175 cas suspects décelés
Le secrétaire général dudit syndicat, Dr Mondher Selim, et le secrétaire général de l’Union régionale de l’Ugtt de Bizerte, M.Béchir Sahbani, nous ont précisé que ce programme de dépistage touchera dans une première étape l’ensemble des entreprises privées implantées dans la région de Bizerte. Il ciblera dans une seconde phase toutes les entreprises publiques et les représentations administratives régionales. Une équipe forte d’une vingtaine d’éléments et constituée de quatre médecins et 16 sages-femmes fait le tour chaque jeudi des établissements privés selon un planning préétabli. Là, où ils «atterrissent», les intervenants se font réserver une salle équipée pour accueillir les patientes par petits groupes autorisés à quitter leurs postes de travail pour se prêter à un examen préliminaire. Le coup d’envoi a été lancé à Ras Jebel où toutes les sociétés de textile et autres (au nombre de dix) ont été touchées. Ensuite, cela a été le tour des sociétés implantées à et El Alia de recevoir la visite des va-t-en guerre contre le cancer. Un effectif global féminin de 4.000 personnes ont subi jusqu’ici le contrôle sur leurs lieux de travail. Ce contrôle a permis de déceler 175 cas suspects. Ceux-ci se font soumettre à tour de rôle et à raison d’une vingtaine de sujets par jour, à un échomamo, auprès de deux laboratoires privés conventionnés, dans le cadre de ce programme. Ce qui doit être précisé, c’est le mérite des chefs d’entreprise d’avoir consenti la prise en charge de tous les frais de dépistage et de traitement. Les deux copilotes de ce programme, Dr Mondher Selim et M. Béchir Sahbani, nous ont révélé qu’un seul cas a, jusqu’ici, nécessité une intervention chirurgicale à l’hôpital Wassila Bourguiba, le dernier maillon de la chaîne de l’opération de dépistage. Pour sa part, le directeur régional de la santé publique de Bizerte, Dr Sami Regayeg, s’est félicité du démarrage réussi du programme ciblant le personnel féminin des sociétés privées.

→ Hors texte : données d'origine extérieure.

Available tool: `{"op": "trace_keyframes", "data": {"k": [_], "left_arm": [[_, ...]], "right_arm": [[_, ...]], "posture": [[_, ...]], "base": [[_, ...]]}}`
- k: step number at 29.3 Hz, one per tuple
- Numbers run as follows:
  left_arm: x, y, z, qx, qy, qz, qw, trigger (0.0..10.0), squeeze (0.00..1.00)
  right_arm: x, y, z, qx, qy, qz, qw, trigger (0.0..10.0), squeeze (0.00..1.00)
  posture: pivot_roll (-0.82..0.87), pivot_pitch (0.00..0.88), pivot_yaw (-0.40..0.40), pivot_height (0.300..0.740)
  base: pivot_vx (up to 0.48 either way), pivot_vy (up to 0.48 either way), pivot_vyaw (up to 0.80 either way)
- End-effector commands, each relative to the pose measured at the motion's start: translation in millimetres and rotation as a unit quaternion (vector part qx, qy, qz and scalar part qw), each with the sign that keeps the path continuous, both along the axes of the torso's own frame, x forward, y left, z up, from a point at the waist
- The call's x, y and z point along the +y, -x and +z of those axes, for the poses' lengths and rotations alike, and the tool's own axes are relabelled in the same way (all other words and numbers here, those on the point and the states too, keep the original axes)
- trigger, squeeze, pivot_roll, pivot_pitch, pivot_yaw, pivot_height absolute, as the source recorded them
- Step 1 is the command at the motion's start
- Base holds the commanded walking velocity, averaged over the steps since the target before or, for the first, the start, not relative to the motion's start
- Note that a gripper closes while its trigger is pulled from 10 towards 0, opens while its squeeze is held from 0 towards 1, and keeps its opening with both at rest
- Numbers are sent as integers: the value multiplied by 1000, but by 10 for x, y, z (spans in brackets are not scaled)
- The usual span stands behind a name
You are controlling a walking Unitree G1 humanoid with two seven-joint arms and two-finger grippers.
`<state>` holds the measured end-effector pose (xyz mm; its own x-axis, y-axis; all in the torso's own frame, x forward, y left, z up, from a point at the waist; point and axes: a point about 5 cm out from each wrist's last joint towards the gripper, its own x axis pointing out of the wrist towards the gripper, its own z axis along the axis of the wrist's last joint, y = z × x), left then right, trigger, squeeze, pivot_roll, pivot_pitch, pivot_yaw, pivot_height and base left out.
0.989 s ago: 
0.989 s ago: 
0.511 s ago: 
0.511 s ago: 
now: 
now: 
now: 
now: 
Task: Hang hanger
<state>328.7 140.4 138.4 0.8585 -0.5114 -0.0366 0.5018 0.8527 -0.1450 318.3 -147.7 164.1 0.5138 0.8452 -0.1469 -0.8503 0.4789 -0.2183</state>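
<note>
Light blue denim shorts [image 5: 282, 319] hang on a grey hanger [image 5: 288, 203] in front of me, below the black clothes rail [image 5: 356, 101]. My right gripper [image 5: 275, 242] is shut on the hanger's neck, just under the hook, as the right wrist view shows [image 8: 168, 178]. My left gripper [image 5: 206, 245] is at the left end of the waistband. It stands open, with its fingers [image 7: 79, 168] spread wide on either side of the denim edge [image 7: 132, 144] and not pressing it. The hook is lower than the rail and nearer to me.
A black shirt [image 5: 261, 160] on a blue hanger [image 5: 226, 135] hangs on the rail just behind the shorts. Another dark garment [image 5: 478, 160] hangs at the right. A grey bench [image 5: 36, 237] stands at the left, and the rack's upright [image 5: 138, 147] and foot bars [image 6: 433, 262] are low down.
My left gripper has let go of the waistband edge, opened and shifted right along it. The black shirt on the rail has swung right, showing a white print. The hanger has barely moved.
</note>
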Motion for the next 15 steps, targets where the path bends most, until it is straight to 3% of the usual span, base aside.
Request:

Après évaluation de la première étape qui concernera toutes les entreprises privées implantées dans le gouvernorat de Bizerte, il sera probablement question de toucher les entreprises publiques de la région, ainsi que les directions régionales, issues des divers départements ministériels, c’est ce que nous a déclaré notre interlocuteur, «j’espère que cette action ne sera pas limitée dans le temps. Car, ajoutet-il, le sujet indemne aujourd’hui peut être atteint demain».
D’une pierre, deux coups
L’on a eu par ailleurs à approcher le représentant d’une grande entreprise de textile (employant 2.000 personnes pour la plupart de sexe féminin), opérant à Ras Jebel, pour connaître son avis sur ce programme. M. Walid Mhadhbi, directeur des ressources humaines, nous a fait part de sa grande satisfaction de voir cette opération se dérouler avec succès. «Pour nous, le côté social nous importe beaucoup, dit-il. Avec un personnel sain, l’entreprise peut avancer et mériter la confiance de ses clients. Avant de nous passer d’importantes commandes, les entreprises étrangères, représentant les grandes marques, dépêchent sur les lieux des équipes d’auditeurs pour connaître l’état des lieux, les capacités de production et surtout le climat social. Une bonne politique sociale peut valoir à l’entreprise la certification S1 8.000, octoyée par le cabinet international d’audit et de certification. Ce qui est un indice révélateur pour les éventuels clients sur la bonne santé et la bonne gestion de la société». Cela dit, puisse enfin une telle initiative faire tache d’huile dans nos murs et inciter le reste des régions à suivre les traces du gouvernorat de Bizerte. Tant et si bien qu’avec des corps et des esprits sains, notre pays et notre économie ne peuvent qu’être sains.